Essen. . Sie lernten in vielen Stunden, wie man mit Sterbenden umgeht, und möchten jetzt die freiwillige Arbeit im Hospiz nicht mehr vermissen: Hier berichten zwei Frauen, warum man im Umgang mit schwerstkranken Menschen sehr viel über sich selbst lernt.

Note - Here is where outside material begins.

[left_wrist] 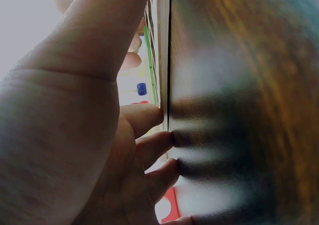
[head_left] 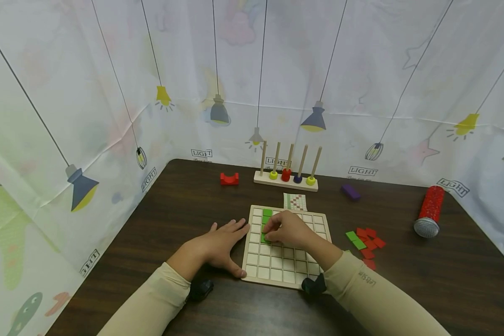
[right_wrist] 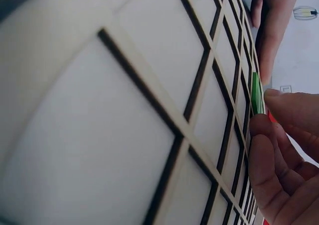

Warum gibt es Menschen, die freiwillig im ambulanten Hospizdienst arbeiten? „Weil man viel über sich selbst lernen kann“, sagt Petra Schlag. Die Kinderkrankenschwester hat zuletzt ein zehnmonatiges Seminar am Uni-Klinikum absolviert für „ehrenamtliche Hospizmitarbeiter“. 150 Stunden dauert so ein Seminar, das offiziell „Befähigungskurs“ genannt wird. Im Jahr 2014 fanden zwei solcher Kurse statt, insgesamt 21 Bürger erhielten am Ende ihr offizielles Zertifikat. „Die Nachfrage“, sagt Pastorin Karin Scheer, die die Kurse am Uni-Klinikum gemeinsam mit einer Kollegin koordiniert, „ist ungebrochen groß.“
In einem Hospiz-Seminar lernt man, wie man mit schwerkranken und sterbenden Menschen umgeht, wie man mit ihnen spricht. Hat ein Sterbender nur das Thema Tod im Sinn? „Keineswegs“, findet Rentnerin Renate Zänsler, die ebenfalls einen solchen Kurs absolviert hat und sich jetzt ehrenamtlich in der Hospizarbeit engagiert. „Es finden ganz normale Gespräche statt, nicht nur über Krankheit. Und es wird auch viel gelacht.“ Was sie in der Arbeit mit Sterbenden über sich selbst gelernt hat? „Geduld“, sagt Renate Zänsler. „Eigentlich geht mir sonst im Leben vieles nicht schnell genug.“
Mit einem Patienten jedoch kann sie „über Stunden zusammensitzen, ohne etwas zu erzählen“, einfaches Handhalten reicht oft, „ich habe das Gefühl, etwas Sinnvolles zu tun.“ Auch Petra Schlag, die von ihrem Beruf als Kinderkrankenschwester Zeitdruck gewohnt ist, empfindet es als Privileg, sich Zeit zu nehmen für jemanden, der am Ende seines Lebensweges angekommen ist: „Es ist gut, jemanden dabei begleiten zu können, in Würde nach Hause zu gehen.“
Patientenverfügung oder Vorsorgevollmacht
Renate Zänsler hatte in der Zeitung die Meldung gefunden, dass für die Hospiz-Kurse im Uni-Klinikum noch Freiwillige gesucht werden, „da hab’ ich mich sofort gemeldet.“
Im Kurs ging es neben solcherlei Formalitäten wie Patientenverfügung oder Vorsorgevollmachten auch um Fragen der Spiritualität in der Sterbebegleitung, und alle Teilnehmer absolvierten ein Praktikum in allen Bereichen, in denen die Hospizarbeit am Uni-Klinikum tätig ist. „Für mich“, sagt Renate Zänsler, „hat sich die Entscheidung, das hier zu machen, sofort als richtig erwiesen.“ Sie wollte ihre Zeit als Rentnerin nicht beliebig füllen „und schon gar nicht mit etwas, das mit Geld zu tun hat.“
Seelisch beschäftigt die Mitarbeiter die Hospizarbeit durchaus, doch Renate Zänsler legt Wert auf die Feststellung, „dass man sich nicht aufopfert oder mitleidet.“ Es ist, sagen beide Frauen, „eine normale Tätigkeit.“ Petra Schlag: „Der Tod ist eine natürliche Angelegenheit. Wir kommen alle irgendwo her und gehen wieder irgendwo hin.“ Sie muss es wissen, denn sie arbeitet ansonsten auf einer Neugeborenen-Station.